> **EXERCISE BRIEF**:
Repeat the data that follows in full. Do not include the pictures.

> **COLLECTED DATA**:

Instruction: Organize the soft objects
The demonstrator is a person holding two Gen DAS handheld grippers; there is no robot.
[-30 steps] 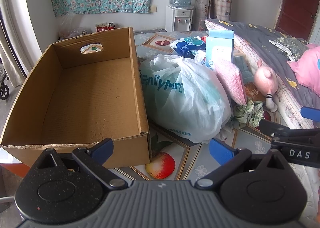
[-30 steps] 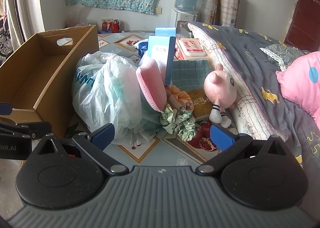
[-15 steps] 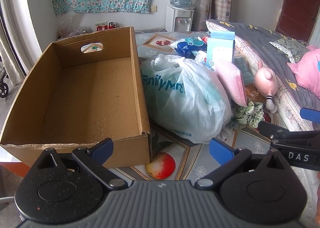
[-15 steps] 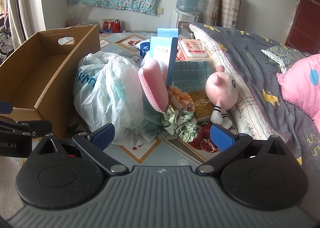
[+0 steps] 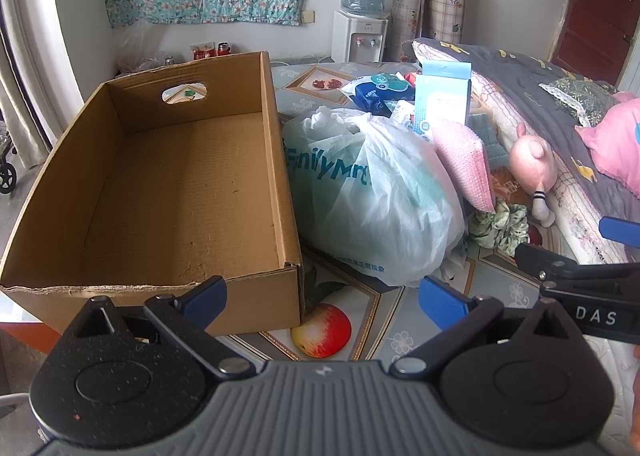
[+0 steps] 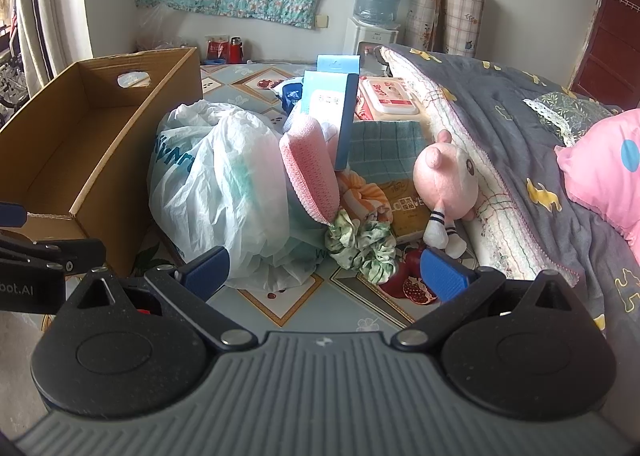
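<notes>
An empty cardboard box [image 5: 172,183] [image 6: 80,135] sits on the patterned floor mat at the left. Beside it lies a stuffed white plastic bag [image 5: 372,191] [image 6: 224,183]. To its right are a pink knitted pad [image 6: 310,167] [image 5: 464,159], a green floral scrunchie [image 6: 362,242] [image 5: 498,223], an orange cloth [image 6: 360,189], a teal towel [image 6: 384,147] and a pink plush toy [image 6: 446,179] [image 5: 534,167]. My left gripper [image 5: 322,298] is open and empty before the box corner. My right gripper [image 6: 324,270] is open and empty, just short of the scrunchie.
A bed with a grey quilt [image 6: 520,143] and pink pillow [image 6: 604,167] fills the right. A blue-white carton [image 6: 330,111], a wet-wipes pack [image 6: 386,95] and a yellow packet [image 6: 406,207] stand among the soft things. A water dispenser [image 5: 362,15] is at the far wall.
Both views have shifted only slightly; the right gripper has edged a little closer to the pile. Both grippers stay open and empty.
</notes>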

> **SOLVED PROBLEM**:
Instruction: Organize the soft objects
The demonstrator is a person holding two Gen DAS handheld grippers; there is no robot.
[-30 steps] 
[-30 steps] 
[-15 steps] 
[-15 steps] 
[+0 steps] 
[+0 steps] 
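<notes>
An empty cardboard box [image 5: 172,183] [image 6: 80,135] sits on the patterned floor mat at the left. Beside it lies a stuffed white plastic bag [image 5: 372,191] [image 6: 224,183]. To its right are a pink knitted pad [image 6: 310,167] [image 5: 464,159], a green floral scrunchie [image 6: 362,242] [image 5: 498,223], an orange cloth [image 6: 360,189], a teal towel [image 6: 384,147] and a pink plush toy [image 6: 446,179] [image 5: 534,167]. My left gripper [image 5: 322,298] is open and empty before the box corner. My right gripper [image 6: 324,270] is open and empty, just short of the scrunchie.
A bed with a grey quilt [image 6: 520,143] and pink pillow [image 6: 604,167] fills the right. A blue-white carton [image 6: 330,111], a wet-wipes pack [image 6: 386,95] and a yellow packet [image 6: 406,207] stand among the soft things. A water dispenser [image 5: 362,15] is at the far wall.
Both views have shifted only slightly; the right gripper has edged a little closer to the pile. Both grippers stay open and empty.
</notes>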

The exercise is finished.